**Exercise instructions:**
Copy out the full listing that comes next, exactly.

**Records provided:**
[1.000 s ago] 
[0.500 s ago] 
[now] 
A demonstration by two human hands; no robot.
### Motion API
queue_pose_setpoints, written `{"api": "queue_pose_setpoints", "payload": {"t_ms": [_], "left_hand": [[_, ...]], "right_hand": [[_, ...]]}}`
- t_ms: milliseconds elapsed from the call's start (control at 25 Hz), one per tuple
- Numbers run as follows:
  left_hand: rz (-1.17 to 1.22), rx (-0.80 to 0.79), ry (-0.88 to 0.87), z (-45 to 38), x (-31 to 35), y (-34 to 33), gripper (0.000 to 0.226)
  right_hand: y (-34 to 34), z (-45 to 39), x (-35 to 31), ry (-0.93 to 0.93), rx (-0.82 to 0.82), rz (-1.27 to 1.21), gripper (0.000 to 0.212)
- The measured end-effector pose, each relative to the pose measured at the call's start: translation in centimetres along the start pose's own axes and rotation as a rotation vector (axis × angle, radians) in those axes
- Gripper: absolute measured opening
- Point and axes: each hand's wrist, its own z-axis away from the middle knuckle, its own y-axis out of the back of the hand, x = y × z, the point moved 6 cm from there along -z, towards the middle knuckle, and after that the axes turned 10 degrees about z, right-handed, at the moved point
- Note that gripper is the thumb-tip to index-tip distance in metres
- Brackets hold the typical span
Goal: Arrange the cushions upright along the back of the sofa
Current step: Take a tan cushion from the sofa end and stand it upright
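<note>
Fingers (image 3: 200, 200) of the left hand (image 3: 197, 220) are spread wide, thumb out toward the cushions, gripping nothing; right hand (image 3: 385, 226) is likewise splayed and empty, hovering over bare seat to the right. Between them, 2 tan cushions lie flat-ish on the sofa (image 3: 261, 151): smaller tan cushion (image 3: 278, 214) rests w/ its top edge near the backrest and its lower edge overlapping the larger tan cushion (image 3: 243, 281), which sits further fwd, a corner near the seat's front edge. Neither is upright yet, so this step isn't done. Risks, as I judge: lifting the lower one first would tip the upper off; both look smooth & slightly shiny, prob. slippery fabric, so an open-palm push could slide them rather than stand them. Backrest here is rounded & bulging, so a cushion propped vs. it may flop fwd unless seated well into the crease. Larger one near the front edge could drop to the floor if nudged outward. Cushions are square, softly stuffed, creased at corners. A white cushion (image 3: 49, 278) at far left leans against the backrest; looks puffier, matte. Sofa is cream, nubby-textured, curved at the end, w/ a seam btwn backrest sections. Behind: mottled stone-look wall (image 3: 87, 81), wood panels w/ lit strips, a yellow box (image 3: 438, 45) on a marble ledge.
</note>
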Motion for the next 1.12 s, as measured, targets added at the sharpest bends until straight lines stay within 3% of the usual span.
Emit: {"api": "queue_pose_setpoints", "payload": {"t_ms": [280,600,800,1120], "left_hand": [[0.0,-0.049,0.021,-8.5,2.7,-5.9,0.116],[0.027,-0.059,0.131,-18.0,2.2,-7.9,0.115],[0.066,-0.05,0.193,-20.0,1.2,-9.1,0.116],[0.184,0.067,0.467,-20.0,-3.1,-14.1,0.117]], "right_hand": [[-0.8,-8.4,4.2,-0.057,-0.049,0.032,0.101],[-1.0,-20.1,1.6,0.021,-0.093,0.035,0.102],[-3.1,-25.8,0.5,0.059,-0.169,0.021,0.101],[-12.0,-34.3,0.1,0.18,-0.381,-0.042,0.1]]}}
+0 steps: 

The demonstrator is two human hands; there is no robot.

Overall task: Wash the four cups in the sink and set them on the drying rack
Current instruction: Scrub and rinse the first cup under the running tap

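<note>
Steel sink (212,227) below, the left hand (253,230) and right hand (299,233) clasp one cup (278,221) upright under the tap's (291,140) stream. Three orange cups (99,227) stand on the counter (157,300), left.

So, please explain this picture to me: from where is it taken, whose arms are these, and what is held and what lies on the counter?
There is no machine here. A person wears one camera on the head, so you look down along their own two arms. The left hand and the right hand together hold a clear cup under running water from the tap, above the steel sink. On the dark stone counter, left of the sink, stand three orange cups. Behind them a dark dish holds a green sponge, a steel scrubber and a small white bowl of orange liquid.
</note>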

**Task solution:**
[1.000 s ago] 
[0.500 s ago] 
[now] 
A demonstration by two human hands; no robot.
### Motion API
queue_pose_setpoints, written `{"api": "queue_pose_setpoints", "payload": {"t_ms": [_], "left_hand": [[_, ...]], "right_hand": [[_, ...]]}}`
- t_ms: milliseconds elapsed from the call's start (control at 25 Hz), one per tuple
- Numbers run as follows:
  left_hand: rz (-1.17 to 1.22), rx (-0.80 to 0.79), ry (-0.88 to 0.87), z (-45 to 38), x (-31 to 35), y (-34 to 33), gripper (0.000 to 0.226)
  right_hand: y (-34 to 34), z (-45 to 39), x (-35 to 31), ry (-0.93 to 0.93), rx (-0.82 to 0.82), rz (-1.27 to 1.21), gripper (0.000 to 0.212)
- The measured end-effector pose, each relative to the pose measured at the call's start: translation in centimetres along the start pose's own axes and rotation as a rotation vector (axis × angle, radians) in those axes
- Gripper: absolute measured opening
- Point and axes: each hand's wrist, its own z-axis away from the middle knuckle, its own y-axis out of the back of the hand, x = y × z, the point moved 6 cm from there along -z, towards the middle knuckle, and after that the axes turned 10 degrees about z, right-handed, at the moved point
- Note that gripper is the thumb-tip to index-tip distance in metres
- Brackets hold the typical span
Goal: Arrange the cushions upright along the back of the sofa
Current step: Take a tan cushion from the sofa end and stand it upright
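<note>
Fingers (image 3: 200, 200) of the left hand (image 3: 197, 220) are spread wide, thumb out toward the cushions, gripping nothing; right hand (image 3: 385, 226) is likewise splayed and empty, hovering over bare seat to the right. Between them, 2 tan cushions lie flat-ish on the sofa (image 3: 261, 151): smaller tan cushion (image 3: 278, 214) rests w/ its top edge near the backrest and its lower edge overlapping the larger tan cushion (image 3: 243, 281), which sits further fwd, a corner near the seat's front edge. Neither is upright yet, so this step isn't done. Risks, as I judge: lifting the lower one first would tip the upper off; both look smooth & slightly shiny, prob. slippery fabric, so an open-palm push could slide them rather than stand them. Backrest here is rounded & bulging, so a cushion propped vs. it may flop fwd unless seated well into the crease. Larger one near the front edge could drop to the floor if nudged outward. Cushions are square, softly stuffed, creased at corners. A white cushion (image 3: 49, 278) at far left leans against the backrest; looks puffier, matte. Sofa is cream, nubby-textured, curved at the end, w/ a seam btwn backrest sections. Behind: mottled stone-look wall (image 3: 87, 81), wood panels w/ lit strips, a yellow box (image 3: 438, 45) on a marble ledge.
</note>
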Motion for the next 1.12 s, as measured, targets added at the sharpest bends until straight lines stay within 3% of the usual span.
Emit: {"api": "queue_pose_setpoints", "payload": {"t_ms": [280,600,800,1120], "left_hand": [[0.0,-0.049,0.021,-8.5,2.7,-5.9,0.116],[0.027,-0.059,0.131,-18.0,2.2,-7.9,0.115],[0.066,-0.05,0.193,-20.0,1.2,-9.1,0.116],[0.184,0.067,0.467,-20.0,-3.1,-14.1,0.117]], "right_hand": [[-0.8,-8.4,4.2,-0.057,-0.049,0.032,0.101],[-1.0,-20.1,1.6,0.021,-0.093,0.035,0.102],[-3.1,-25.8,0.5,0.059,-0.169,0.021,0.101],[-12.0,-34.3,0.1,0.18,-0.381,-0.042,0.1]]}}
+0 steps: 

The demonstrator is two human hands; there is no robot.

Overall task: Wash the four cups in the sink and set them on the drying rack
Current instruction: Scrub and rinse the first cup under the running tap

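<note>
Steel sink (212,227) below, the left hand (253,230) and right hand (299,233) clasp one cup (278,221) upright under the tap's (291,140) stream. Three orange cups (99,227) stand on the counter (157,300), left.

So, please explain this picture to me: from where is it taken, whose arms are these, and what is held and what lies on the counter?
There is no machine here. A person wears one camera on the head, so you look down along their own two arms. The left hand and the right hand together hold a clear cup under running water from the tap, above the steel sink. On the dark stone counter, left of the sink, stand three orange cups. Behind them a dark dish holds a green sponge, a steel scrubber and a small white bowl of orange liquid.
</note>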

The answer is now complete.